У Антона были не только жена, взрослая дочь, сын-школьник, но даже уже и двухлетний внук Никита, а работал он с документацией в одном государственном учреждении, заведовал отделом, состоящим из трех человек. А Лита была замужем за топ-менеджером из – из какой отрасли, угадайте с трех раз! – да, угадали с первого, из нефтяной. Детей у них с двадцатисемилетним мужем Максимом еще не было, он с утра до вечера пропадал на работе, на выходные отправлялись в загородный коттедж, Лита там занималась декоративным садоводством, а еще ежедневно вела блог на морально-политические темы, у нее было почти четыре тысячи друзей и около пяти тысяч подписчиков, уважавших ее за ум, красоту и либеральные воззрения.
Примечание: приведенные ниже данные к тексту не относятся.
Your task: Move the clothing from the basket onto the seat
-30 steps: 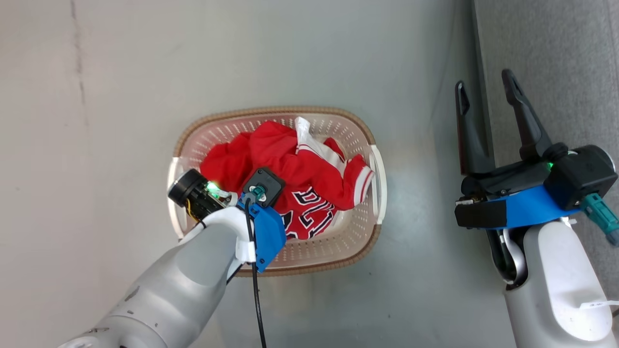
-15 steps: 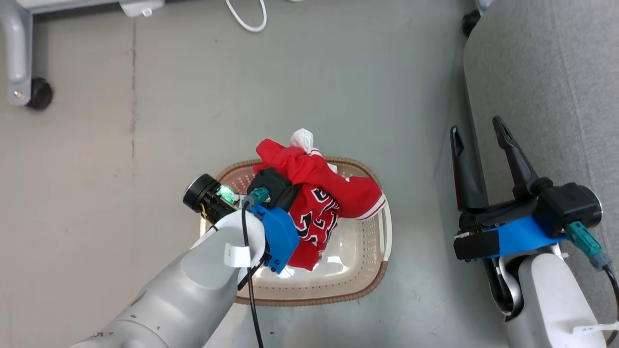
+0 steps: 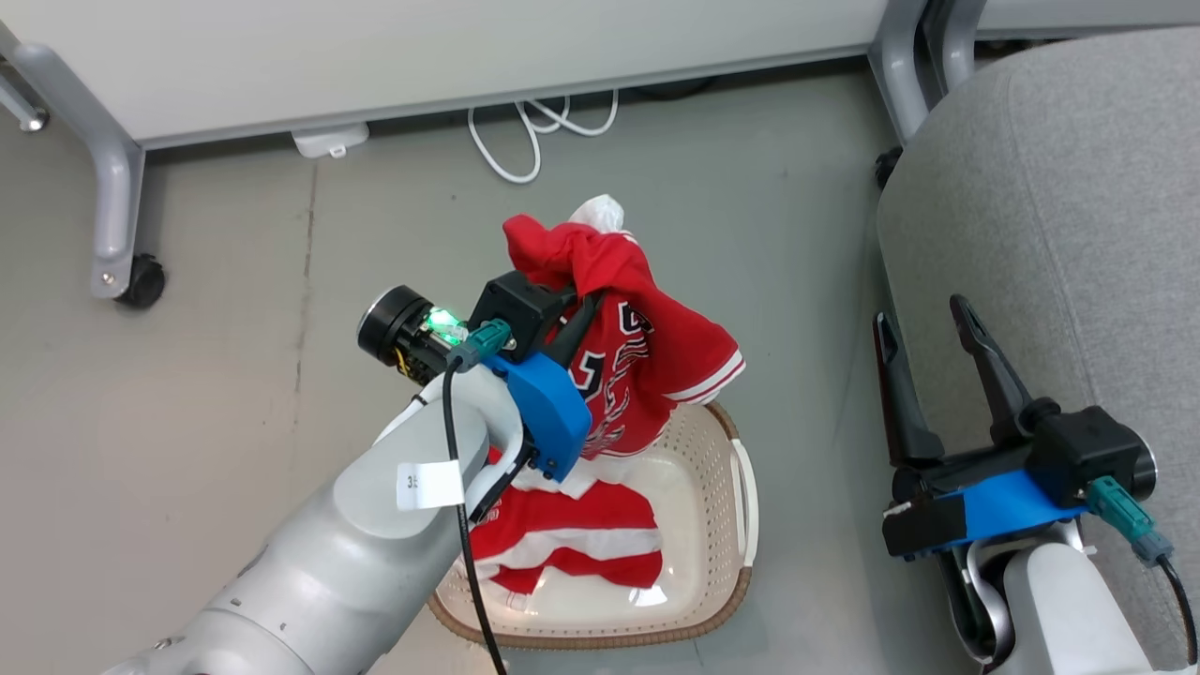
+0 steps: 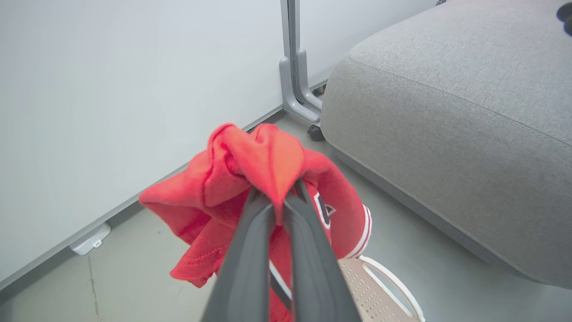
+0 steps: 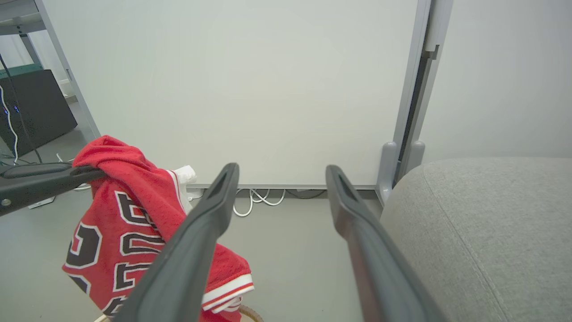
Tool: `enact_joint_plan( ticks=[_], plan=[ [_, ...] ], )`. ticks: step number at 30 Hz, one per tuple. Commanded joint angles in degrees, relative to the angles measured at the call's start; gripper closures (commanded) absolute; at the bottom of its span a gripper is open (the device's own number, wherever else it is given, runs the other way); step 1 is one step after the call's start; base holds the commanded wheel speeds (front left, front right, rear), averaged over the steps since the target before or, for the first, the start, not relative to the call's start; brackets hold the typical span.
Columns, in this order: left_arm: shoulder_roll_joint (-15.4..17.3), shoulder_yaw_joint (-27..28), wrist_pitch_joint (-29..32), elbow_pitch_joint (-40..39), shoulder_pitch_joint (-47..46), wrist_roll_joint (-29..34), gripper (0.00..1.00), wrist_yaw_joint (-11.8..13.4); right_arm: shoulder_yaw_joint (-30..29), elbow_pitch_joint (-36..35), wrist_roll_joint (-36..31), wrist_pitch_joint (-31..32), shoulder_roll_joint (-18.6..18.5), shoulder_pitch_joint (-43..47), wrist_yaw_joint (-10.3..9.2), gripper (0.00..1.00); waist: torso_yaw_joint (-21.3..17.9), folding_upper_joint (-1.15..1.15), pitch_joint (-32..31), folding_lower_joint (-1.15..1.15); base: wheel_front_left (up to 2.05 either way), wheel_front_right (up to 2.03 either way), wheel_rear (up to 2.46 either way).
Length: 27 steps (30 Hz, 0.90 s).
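My left gripper (image 3: 568,279) is shut on a bunched fold of a red jersey (image 3: 647,361) with black-and-white lettering, and the jersey hangs above the basket (image 3: 722,525). The left wrist view shows the fingers (image 4: 250,250) pinching the red fabric (image 4: 263,156). More red and white clothing (image 3: 572,539) lies in the cream basket. The grey seat (image 3: 1059,206) is at the right. Beside the seat's edge my right gripper (image 3: 923,314) stands open with nothing between its fingers. In the right wrist view its fingers (image 5: 210,214) frame the hanging jersey (image 5: 120,210) on the left and the seat (image 5: 482,232) on the right.
A white panel on grey legs with a caster (image 3: 141,281) runs along the far side. A white cable (image 3: 534,131) and a small white box (image 3: 328,141) lie on the floor under it. Another grey leg (image 3: 895,84) stands by the seat's far corner.
My left gripper has risen, lifting the red jersey out of the basket and uncovering more clothing below. The head camera has tilted up, so the whole picture shifted down.
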Motion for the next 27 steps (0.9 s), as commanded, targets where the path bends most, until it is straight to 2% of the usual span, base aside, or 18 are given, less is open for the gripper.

Кстати, полное ее имя было Аэлита. Отец, впервые увидев ее, вынесенную из роддома счастливой мамой, сказал:

– Надо же, глаза какие! Прямо марсианка. Аэлита.

– Отличное имя! – отозвалась медсестра, вышедшая на перекур.

– В самом деле, – улыбнулась мама. – Аэлита, Лита. Так и назовем.

Глаза у Литы были и впрямь какие-то марсианские – широко расставленные, водянисто-голубые, слегка как бы затуманенные, обволакивающие, загадочные. При этом очень светлые волосы и очень белая кожа, не как у людей-альбиносов, но близко.

Нет, это опять лирика, а не история.

История в том, что Антон и Лита понравились друг другу.

Лита раньше гуляла с Барби без графика, утром когда проснется (а иногда всю ночь не ложилась – любила ночную одиночную тишину), а вечером когда Барби сама начинает поскуливать, подходить, подсовывать голову под руку. Теперь же выходила в шесть тридцать, как и Антон, которому после этого надо было ехать на работу, а вечером подгадывала к восьми, когда, опять-таки, появлялся с Кентом вернувшийся с работы и поужинавший Антон. Иногда, очень редко, с Кентом выходил четырнадцатилетний сын Антона, еще реже – супруга, о них Лита ничего не знала, потому что Антон не рассказывал, понимала только, что это – сын, а это – жена.

Они много говорили о кино, о книгах, а потом и задружились блогами, Антон оценил морально-политические эссе Литы, сам же писал мало и редко, предпочитал комментировать и ставить лайки.

Все чаще Лита ловила себя на том, что пишет не для друзей и подписчиков, а представляет себе Антона. И улыбается.

Улыбался и Антон, читая ее тексты, не всегда вникая в суть.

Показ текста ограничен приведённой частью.